--- PROBLEM TO SOLVE ---
What lines of the material hold the string "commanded"? Pull each of them out.

--- PROVIDED MATERIAL ---
******************************

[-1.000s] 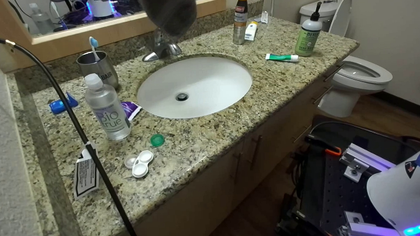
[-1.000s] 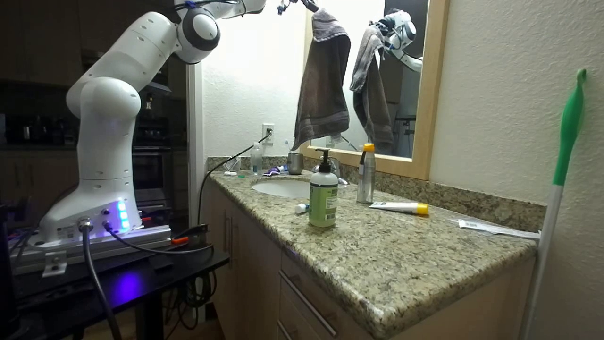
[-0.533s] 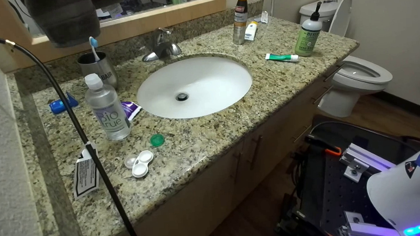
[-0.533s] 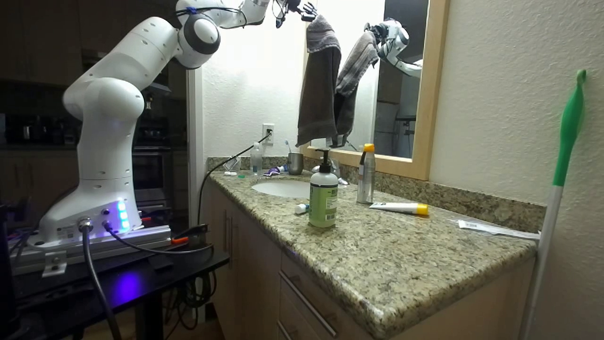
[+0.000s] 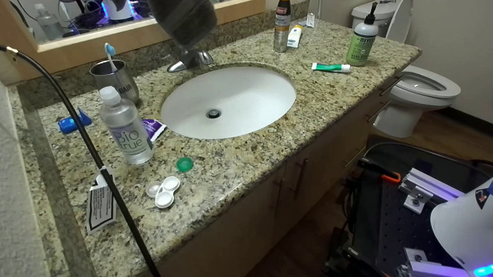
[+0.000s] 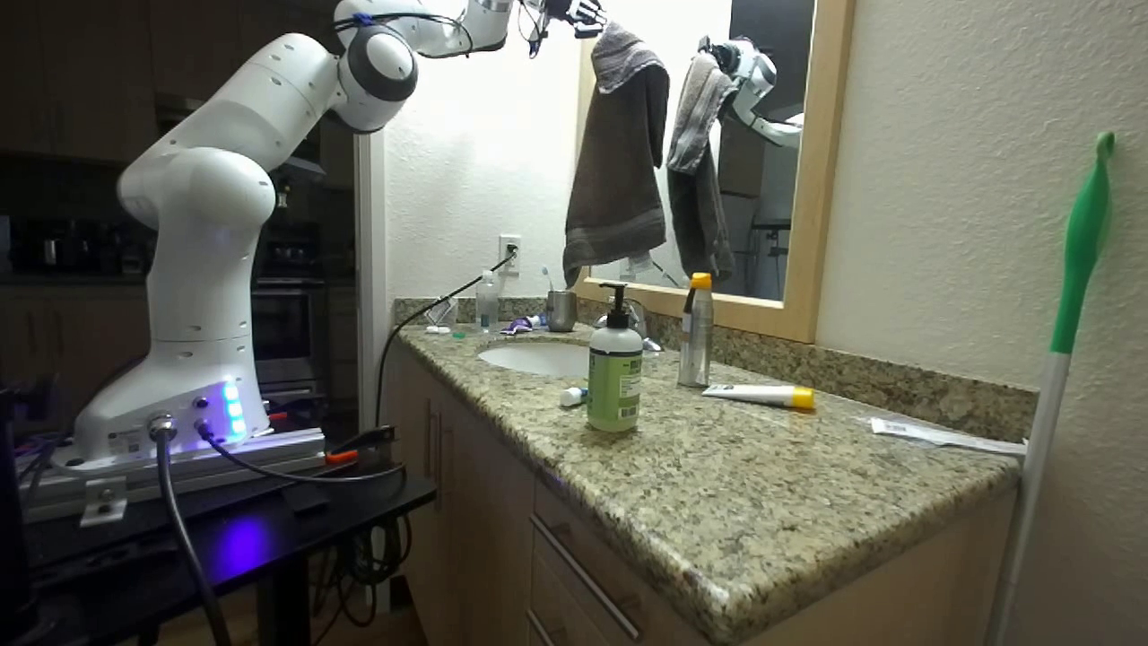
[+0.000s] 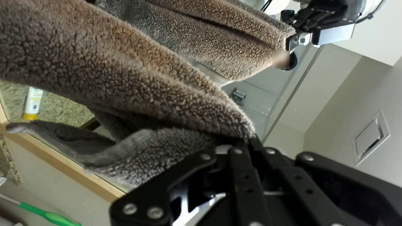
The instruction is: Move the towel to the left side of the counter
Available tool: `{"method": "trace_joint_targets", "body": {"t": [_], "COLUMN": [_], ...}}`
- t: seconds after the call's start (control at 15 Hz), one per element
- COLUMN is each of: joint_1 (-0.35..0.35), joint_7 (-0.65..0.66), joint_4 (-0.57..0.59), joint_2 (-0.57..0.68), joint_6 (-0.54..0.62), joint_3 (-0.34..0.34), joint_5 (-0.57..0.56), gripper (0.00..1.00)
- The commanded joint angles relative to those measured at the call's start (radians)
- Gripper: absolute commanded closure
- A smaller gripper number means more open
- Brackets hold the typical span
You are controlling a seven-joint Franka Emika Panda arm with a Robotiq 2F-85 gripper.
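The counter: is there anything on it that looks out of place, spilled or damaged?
The white lens case near the clear bottle looks odd: it lies open, a green cap loose nearby. No spill or damage is visible.

Through my cameras I have a speckled beige-grey granite counter [image 5: 235,158] around a white oval sink [image 5: 244,98]. At one end stand a clear white-capped plastic bottle [image 5: 127,132] and a brushed-metal cup [image 5: 122,81], a round green cap [image 5: 184,164] and white twin-well case [image 5: 165,192] lying nearer the edge. Across the sink from these I see a green black-pump bottle [image 5: 361,46], a silver-and-black yellow-capped spray can [image 5: 282,24] and a green-and-white tube [image 5: 330,68].
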Motion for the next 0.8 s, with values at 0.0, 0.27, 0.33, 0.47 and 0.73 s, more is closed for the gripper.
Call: {"method": "trace_joint_targets", "body": {"t": [0.0,0.27,0.33,0.47,0.73], "joint_1": [-0.005,0.002,0.007,0.016,-0.051], "joint_7": [0.203,0.459,0.511,0.592,0.606], "joint_4": [0.021,-0.069,-0.075,-0.083,0.099], "joint_2": [0.063,0.086,0.090,0.081,0.177], "joint_6": [-0.020,-0.063,-0.088,-0.166,-0.290], "joint_3": [-0.051,-0.080,-0.089,-0.094,-0.039], "joint_5": [-0.056,-0.049,-0.045,-0.029,-0.018], "gripper": [0.99,0.99,0.99,0.99,0.99]}}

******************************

--- TASK OUTPUT ---
- The commanded joint angles relative to those measured at the call's start (radians)
- Gripper: absolute commanded closure

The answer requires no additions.